Established in March 1998, NPS MedicineWise (known prior to 2009 as the National Prescribing Service) is an Australian not-for-profit organisation whose programs are funded by the national Department of Health. Since July 2012, the organisation has been officially known as NPS MedicineWise.

NPS MedicineWise provides practical tools (such as medicines lists), evidence-based information, and educational activities, with the intention of improving the way health technologies, including how medicines and medical tests, are prescribed and used.

Overview
NPS MedicineWise was founded in 1998 as part of an Australian Government shift in health policy to address issues around Quality Use of Medicines (QUM). NPS MedicineWise' initial mandate was to reduce cost of medicines to Australia's Pharmaceutical Benefits Scheme (PBS) by providing clinically reviewed independent information about medicines to doctors, pharmacists, and other health professionals. Many of these materials relate to new drugs or more complex grey-areas in the prescription process.

Since 2003, NPS MedicineWise has assumed a secondary mandate: promoting discussion of basic medicine-related issues in the community via consumer education programs and major award-winning campaigns, including Be Medicinewise Week, launched in January 2011. The campaign has been broadcast across a wide spectrum of media channels and addressed common health issues such as lower back pain, antibiotics, and the active ingredient of medicines.

Although NPS MedicineWise have brought wide-ranging savings to the Australian health system, critics have questioned the actual causes and ramifications of such savings. However the savings reported by the organisation are comprehensively evaluated and accepted by government, demonstrating a clear correlation between NPS MedicineWise programs and improved prescribing.

Historical success 
In the period between 1998 and 2004, 90% of all GPs were actively involved in one or more educational activities run by NPS MedicineWise, while approximately sixty per cent of GPs and pharmacists rated its printed educational materials as good or very good.

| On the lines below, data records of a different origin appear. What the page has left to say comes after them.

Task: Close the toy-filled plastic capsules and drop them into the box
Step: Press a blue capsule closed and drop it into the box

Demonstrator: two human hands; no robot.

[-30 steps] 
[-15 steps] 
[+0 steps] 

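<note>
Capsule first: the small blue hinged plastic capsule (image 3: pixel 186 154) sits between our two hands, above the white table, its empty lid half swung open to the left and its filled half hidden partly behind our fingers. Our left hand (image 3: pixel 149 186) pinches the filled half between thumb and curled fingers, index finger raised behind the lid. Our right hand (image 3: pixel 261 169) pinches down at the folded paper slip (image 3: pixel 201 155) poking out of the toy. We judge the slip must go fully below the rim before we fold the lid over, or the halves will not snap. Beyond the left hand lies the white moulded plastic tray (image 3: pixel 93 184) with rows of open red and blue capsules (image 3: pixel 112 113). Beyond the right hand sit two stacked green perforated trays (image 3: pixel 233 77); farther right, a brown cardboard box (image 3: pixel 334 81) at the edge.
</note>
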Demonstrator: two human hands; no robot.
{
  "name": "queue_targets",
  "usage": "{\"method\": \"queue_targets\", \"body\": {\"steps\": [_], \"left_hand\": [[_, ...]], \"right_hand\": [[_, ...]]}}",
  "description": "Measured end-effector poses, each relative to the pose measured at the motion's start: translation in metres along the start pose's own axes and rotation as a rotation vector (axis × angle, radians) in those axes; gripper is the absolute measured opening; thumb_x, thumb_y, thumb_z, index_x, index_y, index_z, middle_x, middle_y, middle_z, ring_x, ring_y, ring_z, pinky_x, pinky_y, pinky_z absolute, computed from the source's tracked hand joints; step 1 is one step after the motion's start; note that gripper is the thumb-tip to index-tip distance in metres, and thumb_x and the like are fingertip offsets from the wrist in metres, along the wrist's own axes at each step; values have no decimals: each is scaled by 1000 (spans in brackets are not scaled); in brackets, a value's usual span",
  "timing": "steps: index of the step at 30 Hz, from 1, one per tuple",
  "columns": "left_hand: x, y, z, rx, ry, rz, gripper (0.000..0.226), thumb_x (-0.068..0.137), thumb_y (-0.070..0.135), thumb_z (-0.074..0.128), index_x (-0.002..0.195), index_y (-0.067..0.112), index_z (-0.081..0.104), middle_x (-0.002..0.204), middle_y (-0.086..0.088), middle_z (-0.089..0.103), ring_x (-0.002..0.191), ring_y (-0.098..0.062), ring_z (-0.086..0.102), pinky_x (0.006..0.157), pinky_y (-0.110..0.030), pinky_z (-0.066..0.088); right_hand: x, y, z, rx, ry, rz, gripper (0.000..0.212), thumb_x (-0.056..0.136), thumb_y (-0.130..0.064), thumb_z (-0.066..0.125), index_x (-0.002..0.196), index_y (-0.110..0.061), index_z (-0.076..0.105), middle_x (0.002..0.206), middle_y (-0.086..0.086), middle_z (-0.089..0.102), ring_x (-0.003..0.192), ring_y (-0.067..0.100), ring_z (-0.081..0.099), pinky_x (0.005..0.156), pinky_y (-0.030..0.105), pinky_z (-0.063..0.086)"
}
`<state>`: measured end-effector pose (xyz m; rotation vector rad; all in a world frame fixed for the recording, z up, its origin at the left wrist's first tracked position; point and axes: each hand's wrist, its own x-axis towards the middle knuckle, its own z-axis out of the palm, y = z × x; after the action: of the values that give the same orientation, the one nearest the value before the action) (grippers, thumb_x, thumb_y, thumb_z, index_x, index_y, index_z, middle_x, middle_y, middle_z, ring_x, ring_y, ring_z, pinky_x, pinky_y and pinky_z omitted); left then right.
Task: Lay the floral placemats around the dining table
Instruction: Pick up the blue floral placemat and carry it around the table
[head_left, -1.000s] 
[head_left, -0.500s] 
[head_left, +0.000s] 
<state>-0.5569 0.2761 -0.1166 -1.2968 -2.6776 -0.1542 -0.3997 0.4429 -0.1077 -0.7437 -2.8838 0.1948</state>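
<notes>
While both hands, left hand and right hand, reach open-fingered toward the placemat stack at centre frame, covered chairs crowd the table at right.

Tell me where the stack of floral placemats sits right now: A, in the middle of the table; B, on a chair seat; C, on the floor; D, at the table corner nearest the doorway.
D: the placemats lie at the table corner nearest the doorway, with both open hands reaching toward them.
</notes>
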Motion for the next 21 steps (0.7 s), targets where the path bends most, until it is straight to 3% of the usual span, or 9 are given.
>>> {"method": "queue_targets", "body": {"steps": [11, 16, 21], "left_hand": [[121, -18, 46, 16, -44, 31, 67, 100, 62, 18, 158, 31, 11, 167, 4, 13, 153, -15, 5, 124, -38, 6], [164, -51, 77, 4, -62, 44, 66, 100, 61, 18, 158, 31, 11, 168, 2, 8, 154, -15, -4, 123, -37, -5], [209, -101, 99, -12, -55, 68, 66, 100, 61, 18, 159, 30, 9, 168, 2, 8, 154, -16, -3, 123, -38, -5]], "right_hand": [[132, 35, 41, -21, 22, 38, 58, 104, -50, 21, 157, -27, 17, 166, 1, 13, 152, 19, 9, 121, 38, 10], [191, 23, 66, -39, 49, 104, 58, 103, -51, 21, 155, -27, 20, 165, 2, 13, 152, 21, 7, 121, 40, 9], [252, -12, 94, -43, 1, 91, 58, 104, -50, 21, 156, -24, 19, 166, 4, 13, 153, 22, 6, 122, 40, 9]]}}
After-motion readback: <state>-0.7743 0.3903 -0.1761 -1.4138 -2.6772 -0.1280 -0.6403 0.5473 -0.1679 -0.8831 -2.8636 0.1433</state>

NPS MedicineWise activities have generated substantial financial savings to the PBS, with the organisation claiming that its information and education campaigns have reduced unnecessary prescriptions and improved prescribing decisions within the medical community. Various health professionals argue that, despite potential conflicts between cost-saving and the organisation's Quality Use of Medicines mandate, NPS Medicinewise will continue to improve on the current PBS system.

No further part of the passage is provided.